Mendel

Gregor Mendel discovered the gene.

An Augustinian friar called Gregor Mendel bred pea plants and observing how certain traits were passed on, he effectively discovered the gene.

Continuing the BBC Discovery series Bad Blood this week a key goal of eugenics in the 20th century was to eliminate genetic defects from a population.

You may listen to this program NOW on Demand on the BBC Discovery Page which is available until Tuesday the 21st of February. It will also be broadcast on Sunday the 19th of February in Phuket at 8:30 AM on 91.5 FM and 102.5 FM and Online via the Internet radio portals.

Many countries pursued this with state-led programmes of involuntary sterilisation, even murder.

We unpick some of the science behind this dark history and consider the choices and challenges opened up by science today.

An Augustinian friar called Gregor Mendel

In the mid-19th century, an Augustinian friar called Gregor Mendel made a breakthrough.

By breeding pea plants and observing how certain traits were passed on, Mendel realised there must be units – little packets – of information determining characteristics.

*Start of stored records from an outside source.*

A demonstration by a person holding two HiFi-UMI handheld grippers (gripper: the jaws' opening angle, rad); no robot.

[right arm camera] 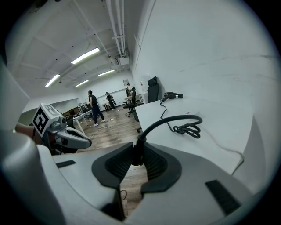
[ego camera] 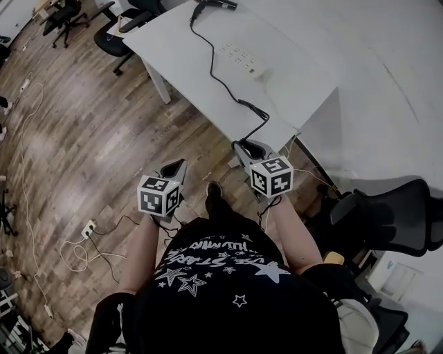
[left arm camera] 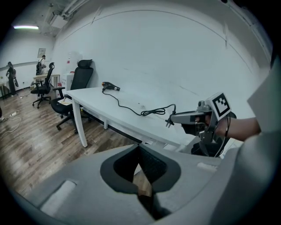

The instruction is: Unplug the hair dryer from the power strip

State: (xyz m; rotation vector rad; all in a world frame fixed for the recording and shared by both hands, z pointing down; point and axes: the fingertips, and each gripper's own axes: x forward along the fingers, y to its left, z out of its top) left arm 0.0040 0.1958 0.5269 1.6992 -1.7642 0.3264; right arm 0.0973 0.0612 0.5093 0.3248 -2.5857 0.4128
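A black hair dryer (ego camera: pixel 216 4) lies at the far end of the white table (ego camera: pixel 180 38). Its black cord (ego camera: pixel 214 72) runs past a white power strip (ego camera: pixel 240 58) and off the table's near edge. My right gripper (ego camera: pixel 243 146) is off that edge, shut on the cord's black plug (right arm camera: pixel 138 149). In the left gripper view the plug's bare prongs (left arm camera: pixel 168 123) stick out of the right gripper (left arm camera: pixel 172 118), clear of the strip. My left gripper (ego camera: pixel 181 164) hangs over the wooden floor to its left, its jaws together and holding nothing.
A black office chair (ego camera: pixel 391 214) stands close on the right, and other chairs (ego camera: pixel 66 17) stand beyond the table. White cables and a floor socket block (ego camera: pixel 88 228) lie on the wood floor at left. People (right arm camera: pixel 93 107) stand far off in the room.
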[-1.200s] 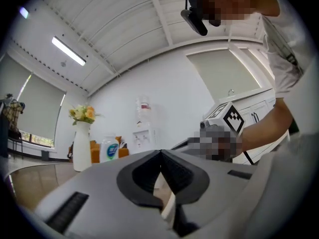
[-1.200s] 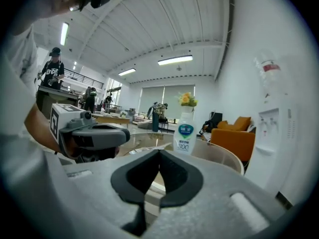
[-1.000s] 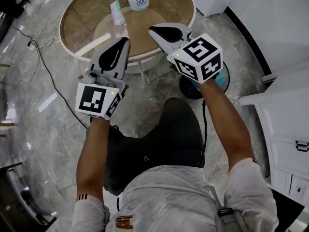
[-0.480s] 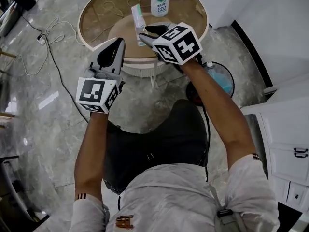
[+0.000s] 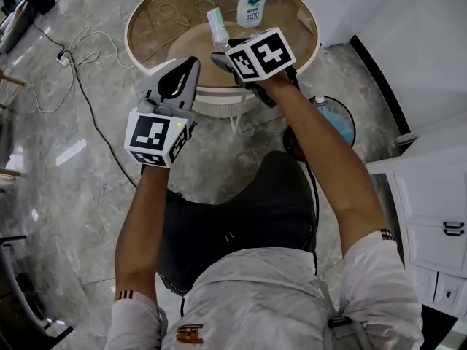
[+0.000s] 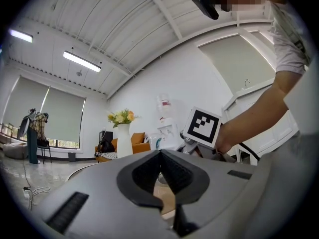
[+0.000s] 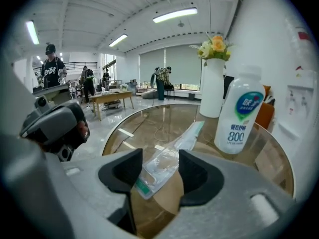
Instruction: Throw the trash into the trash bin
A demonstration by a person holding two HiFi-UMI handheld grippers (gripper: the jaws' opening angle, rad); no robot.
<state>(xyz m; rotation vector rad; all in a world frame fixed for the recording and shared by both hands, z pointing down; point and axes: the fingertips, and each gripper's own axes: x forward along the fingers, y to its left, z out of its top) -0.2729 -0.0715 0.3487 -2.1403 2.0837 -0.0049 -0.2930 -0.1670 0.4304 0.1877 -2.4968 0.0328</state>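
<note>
- Trash: 1 clear plastic wrapper [image 7: 169, 156] lying flat on the round glass desk [image 5: 157, 24], not in the bin.
- 2 grippers in view.
- Right gripper [image 7: 159, 164] is over the desk, angled down. Its jaws have just been opening and now stand apart, with the wrapper's near end between them and the pads not pressing it.
- Left gripper [image 6: 160, 156] is at the desk's near edge, jaws closed together, nothing between.
- 1 white bottle [image 7: 239, 116] upright on the desk just beside the wrapper's far end.
- 1 white vase [image 7: 212, 88] with flowers further back.
- 1 trash bin [image 5: 337, 126] with blue liner on the floor right of the desk, beside the right forearm, well apart from the wrapper.
</note>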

He had effectively discovered the gene.

His insights inspired eugenicists from the 1900s onwards. If traits were passed on by specific genes, then their policies should stop people with ‘bad’ genes from having children.

Mendel’s ideas are still used in classrooms today – to teach about traits like eye colour.

But the eugenicists thought Mendel’s simple explanations applied to everything – from so-called ‘feeblemindedness’ to criminality and even pauperism.

Today, we recognise certain genetic conditions as being passed on in a Mendelian way.

Achondroplasia – which results in short stature – is one example, caused by a single genetic variant. We hear from Professor Tom Shakespeare about the condition, about his own decision to have children despite knowing the condition was heritable – and the reaction of the medical establishment.

We also explore how genetics is taught in schools today – and the danger of relying on the Mendel appealingly simple but misleading account.

Contributors: Dr Brian Donovan, a senior research scientist at BSCS, Prof Tom Shakespeare, a disability researcher at the London School of Hygiene and Tropical Medicine; and Dr Christine Patch, a principal staff scientist in Genomic Counselling in the Society and Ethics Research Group, part of Wellcome Connecting Science.

WikipediaSays about Mendel:

Mendel, known as the “father of modern genetics”, chose to study variation in plants in his monastery’s 2 hectares (4.9 acres) experimental garden.

After initial experiments with pea plants, Mendel settled on studying seven traits that seemed to be inherited independently of other traits: seed shape, flower color, seed coat tint, pod shape, unripe pod color, flower location, and plant height. He first focused on seed shape, which was either angular or round. Between 1856 and 1863 Mendel cultivated and tested some 28,000 plants, the majority of which were pea plants. 

This study showed that, when true-breeding different varieties were crossed to each other (e.g., tall plants fertilized by short plants), in the second generation, one in four pea plants had purebred recessive traits, two out of four were hybrids, and one out of four were purebred dominant.

His experiments led him to make two generalizations, the Law of Segregation and the Law of Independent Assortment, which later came to be known as Mendel’s Laws of Inheritance.